Что же насчет того, сокрушаться мне или не сокрушаться — так это юнец меня заводил. Он был одним из тех мелких бесов, которые лезут из всех пор общества. Надавите посильнее почву общественной жизни — и убедитесь сами. Он издевался надо мной, над моей еврейской чувствительностью. Бог ты мой! Еще двое старинных друзей умерло в тот самый момент, когда я, промолчав тридцать лет, собрался вдруг распахнуть им объятия: давайте-ка сядем рядком, вспомянем минувшее, поговорим снова о Билли Розе — «пусть нам расскажут грустные преданья о смерти королей»[96]. А «сторож» старался навести меня на размышления экзистенциального плана. Примерно в таком духе; разлука с кем приведет вас в отчаяние, сэр? Без кого вам жизнь не в жизнь? По ком вы мучительно тоскуете? Кого из дорогих вам усопших не забываете ни на миг? Покажите, где и как изувечила вас смерть. Где ваши раны? За кем вы пойдете и за смертный порог?
Ну и кретин же этот юнец! Как он не догадался, что мне это и без него известно?

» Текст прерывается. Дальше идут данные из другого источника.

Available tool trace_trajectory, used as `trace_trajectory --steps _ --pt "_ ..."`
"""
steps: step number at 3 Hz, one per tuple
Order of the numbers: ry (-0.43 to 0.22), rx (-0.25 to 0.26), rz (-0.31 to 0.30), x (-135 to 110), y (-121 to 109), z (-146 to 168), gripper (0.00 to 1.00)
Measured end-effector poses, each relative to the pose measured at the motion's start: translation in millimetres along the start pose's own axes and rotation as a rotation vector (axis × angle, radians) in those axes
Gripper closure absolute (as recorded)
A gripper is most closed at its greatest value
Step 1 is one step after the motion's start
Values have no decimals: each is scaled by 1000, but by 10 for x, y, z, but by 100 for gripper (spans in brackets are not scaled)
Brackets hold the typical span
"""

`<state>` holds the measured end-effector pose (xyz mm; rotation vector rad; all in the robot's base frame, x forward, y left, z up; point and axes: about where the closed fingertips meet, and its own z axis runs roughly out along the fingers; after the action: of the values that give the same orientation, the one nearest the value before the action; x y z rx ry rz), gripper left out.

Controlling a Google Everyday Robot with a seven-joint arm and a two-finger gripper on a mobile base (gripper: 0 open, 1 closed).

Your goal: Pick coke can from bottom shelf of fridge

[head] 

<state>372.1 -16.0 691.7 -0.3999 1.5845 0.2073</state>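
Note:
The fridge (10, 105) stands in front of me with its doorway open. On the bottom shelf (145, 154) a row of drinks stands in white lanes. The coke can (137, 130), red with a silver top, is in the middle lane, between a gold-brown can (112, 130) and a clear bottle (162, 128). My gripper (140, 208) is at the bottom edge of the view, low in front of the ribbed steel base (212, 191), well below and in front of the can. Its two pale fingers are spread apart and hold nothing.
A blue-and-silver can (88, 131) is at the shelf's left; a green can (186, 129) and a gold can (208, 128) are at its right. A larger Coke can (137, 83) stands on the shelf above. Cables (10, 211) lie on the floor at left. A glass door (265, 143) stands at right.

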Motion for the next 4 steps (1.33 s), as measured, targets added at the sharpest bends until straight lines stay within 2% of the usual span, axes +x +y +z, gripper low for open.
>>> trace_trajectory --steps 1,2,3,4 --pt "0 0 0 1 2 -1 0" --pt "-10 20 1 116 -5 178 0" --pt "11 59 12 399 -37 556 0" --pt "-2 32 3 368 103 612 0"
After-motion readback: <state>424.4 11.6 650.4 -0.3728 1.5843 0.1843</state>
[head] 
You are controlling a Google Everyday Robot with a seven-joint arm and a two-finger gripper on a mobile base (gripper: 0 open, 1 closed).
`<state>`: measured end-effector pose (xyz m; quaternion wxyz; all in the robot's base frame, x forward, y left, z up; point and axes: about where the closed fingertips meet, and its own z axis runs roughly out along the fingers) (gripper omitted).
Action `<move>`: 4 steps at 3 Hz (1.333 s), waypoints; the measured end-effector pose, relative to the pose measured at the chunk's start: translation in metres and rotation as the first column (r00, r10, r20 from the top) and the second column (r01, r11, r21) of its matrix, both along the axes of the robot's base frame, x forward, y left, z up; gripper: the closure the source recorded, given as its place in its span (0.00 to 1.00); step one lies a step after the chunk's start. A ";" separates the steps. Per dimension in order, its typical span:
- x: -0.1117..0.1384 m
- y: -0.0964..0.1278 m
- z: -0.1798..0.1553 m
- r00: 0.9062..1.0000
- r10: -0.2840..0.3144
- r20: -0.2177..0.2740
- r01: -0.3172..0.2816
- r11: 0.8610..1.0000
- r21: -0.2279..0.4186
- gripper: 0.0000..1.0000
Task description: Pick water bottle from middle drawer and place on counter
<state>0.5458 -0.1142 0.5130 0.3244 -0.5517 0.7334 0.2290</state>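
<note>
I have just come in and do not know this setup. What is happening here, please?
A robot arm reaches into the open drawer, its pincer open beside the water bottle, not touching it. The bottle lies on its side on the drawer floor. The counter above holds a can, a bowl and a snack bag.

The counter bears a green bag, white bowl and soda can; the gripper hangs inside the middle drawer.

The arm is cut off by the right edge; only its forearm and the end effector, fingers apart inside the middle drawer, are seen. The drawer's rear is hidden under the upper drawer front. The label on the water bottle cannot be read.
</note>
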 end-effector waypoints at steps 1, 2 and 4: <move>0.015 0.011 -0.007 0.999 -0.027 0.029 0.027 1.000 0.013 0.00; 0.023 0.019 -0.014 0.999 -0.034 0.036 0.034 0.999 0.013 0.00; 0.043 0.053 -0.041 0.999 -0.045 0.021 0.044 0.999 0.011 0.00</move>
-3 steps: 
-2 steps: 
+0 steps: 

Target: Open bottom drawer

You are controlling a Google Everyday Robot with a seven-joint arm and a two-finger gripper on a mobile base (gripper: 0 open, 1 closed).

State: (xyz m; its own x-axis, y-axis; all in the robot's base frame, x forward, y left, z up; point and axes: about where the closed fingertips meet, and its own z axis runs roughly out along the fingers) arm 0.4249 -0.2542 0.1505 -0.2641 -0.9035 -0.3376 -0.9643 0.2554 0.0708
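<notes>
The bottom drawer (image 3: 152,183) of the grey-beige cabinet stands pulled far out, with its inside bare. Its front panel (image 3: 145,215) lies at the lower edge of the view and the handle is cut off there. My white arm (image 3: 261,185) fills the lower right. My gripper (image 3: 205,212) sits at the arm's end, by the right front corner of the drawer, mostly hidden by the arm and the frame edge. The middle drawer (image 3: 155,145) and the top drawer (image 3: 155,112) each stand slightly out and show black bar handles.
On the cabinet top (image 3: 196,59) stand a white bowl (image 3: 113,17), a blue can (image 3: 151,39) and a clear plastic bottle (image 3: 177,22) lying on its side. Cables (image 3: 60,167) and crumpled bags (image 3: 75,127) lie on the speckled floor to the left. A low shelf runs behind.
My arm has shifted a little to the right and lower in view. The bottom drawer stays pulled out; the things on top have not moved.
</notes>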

Меня подмывало снова позвонить мальчишке, отчитать его за низкопробный, мелкофасованный нигилизм. Но раз уж я задался целью способствовать лучшему взаимопониманию (взаимопониманию между нами) — это было бы просто глупо. Нынешние умственные построения еще никому и никогда не удавалось демонтировать. Их до того много, что они обступают тебя подобно огромному городу без конца и края.